Copy the listing in full and exactly, omitting its images.
BEGIN Collected material
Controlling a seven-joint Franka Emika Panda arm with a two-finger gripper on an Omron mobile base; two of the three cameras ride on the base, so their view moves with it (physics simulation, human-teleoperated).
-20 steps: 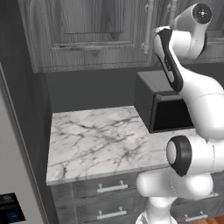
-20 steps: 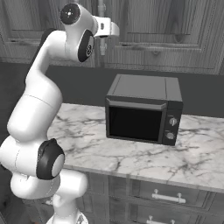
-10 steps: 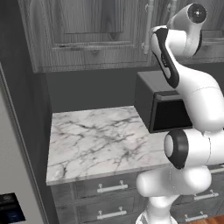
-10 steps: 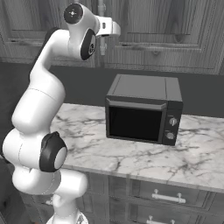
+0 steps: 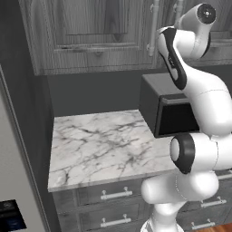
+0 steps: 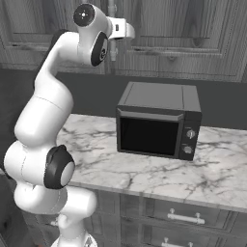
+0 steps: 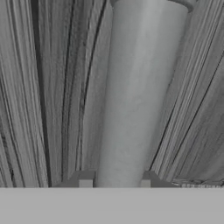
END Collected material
### Result for this task
Controlling a seven-joint Franka Emika Panda arm with a two-finger gripper on an Omron mobile base; two of the three cameras ride on the base, so their view moves with it (physics simulation, human-teleoperated).
-20 steps: 
-20 steps: 
-10 steps: 
-10 steps: 
+0 steps: 
+0 steps: 
+0 steps: 

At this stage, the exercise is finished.